The Sprint/T-Mobile merger has a lot of interesting nuance. A merger between major US carriers has been attempted before to no success, but the two carriers in question now are less “major”. The FCC is notoriously resistant to having three carriers, but is keeping an “open mind” this time. As for AT&T, they don’t think a Sprint merger with T-Mobile is even possible.

AT&T CMO John Stephens said he doesn’t “think” a merger will happen. When asked if he thought the FCC would allow the merger, Stephens said “it would be surprising”, adding “I don’t think they will”. AT&T has played the T-Mobile merger game before and failed, having lost $1 billion in spectrum and a cool $3 billion fee to T-Mobile for the failed transaction.

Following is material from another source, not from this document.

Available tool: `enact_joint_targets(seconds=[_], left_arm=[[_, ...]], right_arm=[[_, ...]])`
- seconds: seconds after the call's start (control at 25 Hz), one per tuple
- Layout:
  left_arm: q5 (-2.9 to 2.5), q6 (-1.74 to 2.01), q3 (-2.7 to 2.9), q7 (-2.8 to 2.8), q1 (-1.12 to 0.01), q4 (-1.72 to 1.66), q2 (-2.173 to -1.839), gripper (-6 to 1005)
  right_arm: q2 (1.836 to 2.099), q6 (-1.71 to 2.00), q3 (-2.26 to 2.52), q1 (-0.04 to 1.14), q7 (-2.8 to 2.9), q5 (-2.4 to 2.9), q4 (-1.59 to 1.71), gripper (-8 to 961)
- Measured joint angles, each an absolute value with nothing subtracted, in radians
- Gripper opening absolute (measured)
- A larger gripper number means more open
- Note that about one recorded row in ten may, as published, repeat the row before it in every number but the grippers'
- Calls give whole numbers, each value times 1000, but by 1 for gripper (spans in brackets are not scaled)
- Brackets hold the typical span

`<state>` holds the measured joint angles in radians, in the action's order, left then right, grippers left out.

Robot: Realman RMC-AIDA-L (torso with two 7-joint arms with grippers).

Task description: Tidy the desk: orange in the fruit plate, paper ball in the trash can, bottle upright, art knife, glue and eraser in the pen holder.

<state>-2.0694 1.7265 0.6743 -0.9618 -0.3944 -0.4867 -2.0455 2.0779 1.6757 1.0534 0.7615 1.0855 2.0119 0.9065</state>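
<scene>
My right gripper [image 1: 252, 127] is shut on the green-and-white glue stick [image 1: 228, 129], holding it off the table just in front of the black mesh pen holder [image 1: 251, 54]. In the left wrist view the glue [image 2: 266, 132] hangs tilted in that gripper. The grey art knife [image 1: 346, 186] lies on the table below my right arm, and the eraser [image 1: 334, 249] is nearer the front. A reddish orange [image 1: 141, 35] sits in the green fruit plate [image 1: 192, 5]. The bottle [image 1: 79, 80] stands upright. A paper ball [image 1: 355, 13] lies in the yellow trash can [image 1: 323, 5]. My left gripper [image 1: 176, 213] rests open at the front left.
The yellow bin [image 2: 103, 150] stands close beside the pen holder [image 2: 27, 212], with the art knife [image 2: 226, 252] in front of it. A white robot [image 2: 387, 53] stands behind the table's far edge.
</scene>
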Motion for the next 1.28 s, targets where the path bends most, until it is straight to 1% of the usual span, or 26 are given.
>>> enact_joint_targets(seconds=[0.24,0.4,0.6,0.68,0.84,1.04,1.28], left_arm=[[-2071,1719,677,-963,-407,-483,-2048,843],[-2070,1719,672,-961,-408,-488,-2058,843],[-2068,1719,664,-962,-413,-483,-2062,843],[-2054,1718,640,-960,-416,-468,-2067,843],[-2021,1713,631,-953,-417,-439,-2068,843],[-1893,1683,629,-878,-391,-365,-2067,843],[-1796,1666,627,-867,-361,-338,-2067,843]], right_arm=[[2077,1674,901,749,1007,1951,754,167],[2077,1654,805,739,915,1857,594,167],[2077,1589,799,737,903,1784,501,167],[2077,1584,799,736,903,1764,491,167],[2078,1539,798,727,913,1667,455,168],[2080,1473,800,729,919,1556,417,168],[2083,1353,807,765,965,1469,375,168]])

Stephens’ comment strike us as doubt cast from their own failure to snap up T-Mobile, but he could just have insight. AT&T has a much better idea as to why their merger failed than anyone else, and discussions with the FCC may have left them feeling as if no merger between major carriers would ever be allowed. Again, the scope of a T-Mobile merger with AT&T would have been massive, while one with Sprint still keeps the new company in last place when it comes to total customers.

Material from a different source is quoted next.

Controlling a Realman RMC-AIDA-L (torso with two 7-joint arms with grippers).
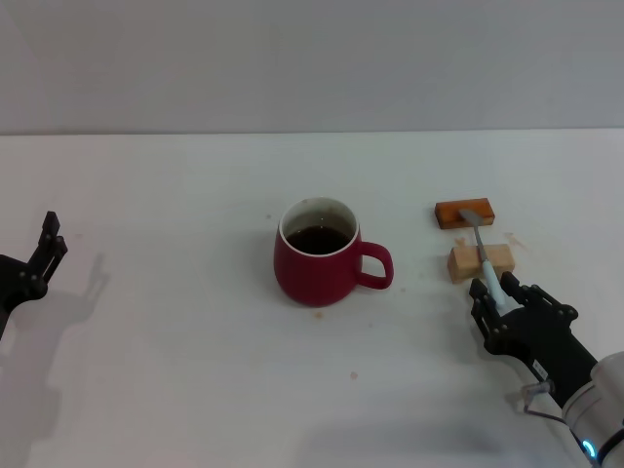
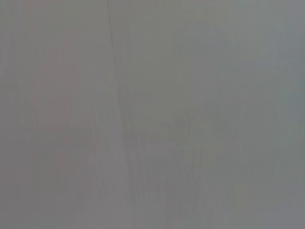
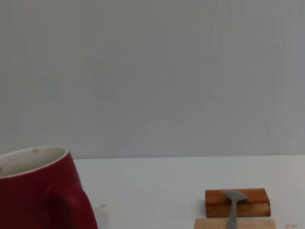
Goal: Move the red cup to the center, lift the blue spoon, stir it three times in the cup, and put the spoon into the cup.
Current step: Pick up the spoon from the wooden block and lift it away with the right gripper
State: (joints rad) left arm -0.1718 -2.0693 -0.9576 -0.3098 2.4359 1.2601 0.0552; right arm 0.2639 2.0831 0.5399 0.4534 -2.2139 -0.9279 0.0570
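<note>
The red cup (image 1: 314, 268) stands at the table's middle with dark liquid inside and its handle toward my right side. It also fills a near corner of the right wrist view as the red cup (image 3: 33, 195). The blue spoon (image 1: 480, 242) lies across two small blocks, its grey bowl on the far one; the spoon (image 3: 232, 206) shows there too. My right gripper (image 1: 505, 297) sits low at the spoon's pale handle end, open, with the handle tip between its fingers. My left gripper (image 1: 49, 239) hangs open at the far left, well away from the cup.
An orange-brown block (image 1: 464, 212) and a pale wooden block (image 1: 480, 261) prop the spoon to the right of the cup. The white table (image 1: 175, 370) ends at a grey wall behind. The left wrist view shows only plain grey.
</note>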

For their part, Sofbank (parent company of Sprint) is touting the benefits of a merger. CEO Masayoshi Son is promising a war on all fronts — including pricing and technology — should the merger happen. He wants to disrupt both AT&T and Verizon by offering customers value. A new company would also have the scale to do that, whereas separately neither Sprint nor T-Mobile do. Good for us, bad for the status quo. Sounds like something we could get behind, even if AT&T doesn’t believe it’s possible.